Türkiye’de ilk kez seyirciyle buluşan 10 ulusal yarışma filmi, belgeselleri, kısa filmleri, uluslararası yarışması, bol sinema sohbetiyle 59. Antalya Altın Portakal Film Festivali’ni tamamladık. Hem jürinin Ulusal Uzun Metraj Film Yarışma’sındaki şaşırtıcı kararları hem her çıkan sanatçının yaptığı çarpıcı konuşmalarla bu Altın Portakal şimdiden unutulmazlar arasında yerini aldı.

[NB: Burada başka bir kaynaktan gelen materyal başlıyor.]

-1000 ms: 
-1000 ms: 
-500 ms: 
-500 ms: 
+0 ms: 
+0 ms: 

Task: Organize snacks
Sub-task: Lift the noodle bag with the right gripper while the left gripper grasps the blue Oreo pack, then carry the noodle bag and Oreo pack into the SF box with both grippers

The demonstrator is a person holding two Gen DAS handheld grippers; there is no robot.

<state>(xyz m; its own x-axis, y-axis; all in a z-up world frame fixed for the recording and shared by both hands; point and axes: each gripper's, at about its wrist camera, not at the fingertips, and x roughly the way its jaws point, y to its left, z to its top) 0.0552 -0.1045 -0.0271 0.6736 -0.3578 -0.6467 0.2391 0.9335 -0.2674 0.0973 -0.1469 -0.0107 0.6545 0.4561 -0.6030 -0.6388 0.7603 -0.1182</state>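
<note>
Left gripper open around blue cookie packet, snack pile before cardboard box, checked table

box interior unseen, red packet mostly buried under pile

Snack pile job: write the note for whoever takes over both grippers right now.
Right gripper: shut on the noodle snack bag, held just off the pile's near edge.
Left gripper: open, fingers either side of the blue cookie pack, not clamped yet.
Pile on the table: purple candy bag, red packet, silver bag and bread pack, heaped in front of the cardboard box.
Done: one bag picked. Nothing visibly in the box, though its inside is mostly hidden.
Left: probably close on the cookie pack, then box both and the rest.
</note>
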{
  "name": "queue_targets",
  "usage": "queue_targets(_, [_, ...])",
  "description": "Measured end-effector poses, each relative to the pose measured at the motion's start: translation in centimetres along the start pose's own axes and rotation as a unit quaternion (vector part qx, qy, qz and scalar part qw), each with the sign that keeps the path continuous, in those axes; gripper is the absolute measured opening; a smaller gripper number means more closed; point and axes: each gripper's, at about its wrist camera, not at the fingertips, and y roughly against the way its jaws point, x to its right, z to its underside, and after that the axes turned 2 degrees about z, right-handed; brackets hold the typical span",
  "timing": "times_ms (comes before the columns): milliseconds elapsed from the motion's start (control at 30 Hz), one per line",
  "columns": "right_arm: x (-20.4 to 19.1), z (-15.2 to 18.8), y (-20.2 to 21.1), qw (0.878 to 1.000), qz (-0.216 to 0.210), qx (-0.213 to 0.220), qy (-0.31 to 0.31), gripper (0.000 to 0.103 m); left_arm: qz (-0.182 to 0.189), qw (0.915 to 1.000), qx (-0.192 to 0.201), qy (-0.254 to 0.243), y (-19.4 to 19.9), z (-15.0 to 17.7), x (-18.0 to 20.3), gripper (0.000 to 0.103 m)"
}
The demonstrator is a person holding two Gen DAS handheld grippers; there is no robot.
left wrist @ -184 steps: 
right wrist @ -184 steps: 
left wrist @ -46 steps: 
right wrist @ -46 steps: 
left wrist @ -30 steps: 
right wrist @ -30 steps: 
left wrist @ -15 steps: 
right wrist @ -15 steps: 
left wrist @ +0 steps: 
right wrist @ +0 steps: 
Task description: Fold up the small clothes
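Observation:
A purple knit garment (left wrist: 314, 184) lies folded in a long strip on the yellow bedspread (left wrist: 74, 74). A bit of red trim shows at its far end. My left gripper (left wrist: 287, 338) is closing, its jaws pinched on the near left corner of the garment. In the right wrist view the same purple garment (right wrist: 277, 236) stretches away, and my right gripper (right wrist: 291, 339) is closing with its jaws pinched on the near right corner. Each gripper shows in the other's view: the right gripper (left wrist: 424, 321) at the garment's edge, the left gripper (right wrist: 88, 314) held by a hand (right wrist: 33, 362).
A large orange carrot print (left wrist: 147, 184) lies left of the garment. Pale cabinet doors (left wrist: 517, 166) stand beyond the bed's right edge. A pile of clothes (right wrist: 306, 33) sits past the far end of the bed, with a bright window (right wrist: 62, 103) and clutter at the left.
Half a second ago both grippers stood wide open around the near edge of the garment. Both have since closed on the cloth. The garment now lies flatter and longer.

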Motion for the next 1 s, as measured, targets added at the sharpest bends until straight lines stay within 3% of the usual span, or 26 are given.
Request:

Bu her zaman böyle aslında, sizin kafanızdaki en iyilerle jürininkiler uyuşmayabiliyor, yarışma dediğin şeyin doğası bu. Fakat bu sefer jürinin de kendi içinde epey uyuşmazlık yaşadığını tahmin edebileceğimiz bir tabloyla karşı karşıya kaldık: Emin Alper’in “yarışmaya damgasını vurdu” diyebileceğimiz “Kurak Günler”i En İyi Erkek Oyuncu (Selahattin Paşalı), En İyi Yönetmen, En İyi Yardımcı Erkek Oyuncu (Erol Babaoğlu), En İyi Müzik (Stefan Will), En İyi Kurgu (Özcan Vardar, Eytan İpeker), En İyi Görüntü Yönetmeni (Christos Karamanis) dallarında ödül alır, Cahide Sonku Ödülü (Çiğdem Mater), SİYAD En İyi Film ve Film-Yön En İyi Yönetmen ödülleriyle beraber toplam dokuz ödülün sahibi olurken En İyi Film Ödülü Özcan Alper’in “Karanlık Gece”sine gitti.
Şaşırtıcı benzerlikler
Aslında şaşırtıcılıktan söz etmişken, iki film arasındaki son derece şaşırtıcı benzerliklerden söz etmeliyiz öncelikle. Her iki yönetmen de ülke iklimini, erkek egemen toplumun ikiyüzlülüğünü, baskıcılığını, linç kültürünü bir kasabada işlenen bir suç etrafında anlatmayı seçmişti. Her ikisinde de şehirden gelen bir yabancı görevini hakkıyla yapmaya çalışırken ayağına o kasabanın hak hukuk tanımayan, böyle gelmiş böyle gitsin istenen çarkları dolanıyor, her ikisi de kasabalı ve motorsikletli bir hemcinsiyle o öfkeli erkek güruhunu galeyana getirecek bir yakınlaşma yaşıyor. İki film de o güruhun av tüfekleriyle dehşet saçtığı bir açılış sahnesiyle başlıyor. Her ikisinde de önemli rol oynayan “obruk”lar var, iki filmde de şimdiki zamanla karakterin “olay”a dair hatırladığı anlar arasında gidip geliyoruz. Aklın yolu bu derece bir. Ama tabii ki çok farklı iki sinemadan, anlatılan “karanlığa” çok farklı iki yaklaşımdan ve biçilen “son”dan söz ediyoruz.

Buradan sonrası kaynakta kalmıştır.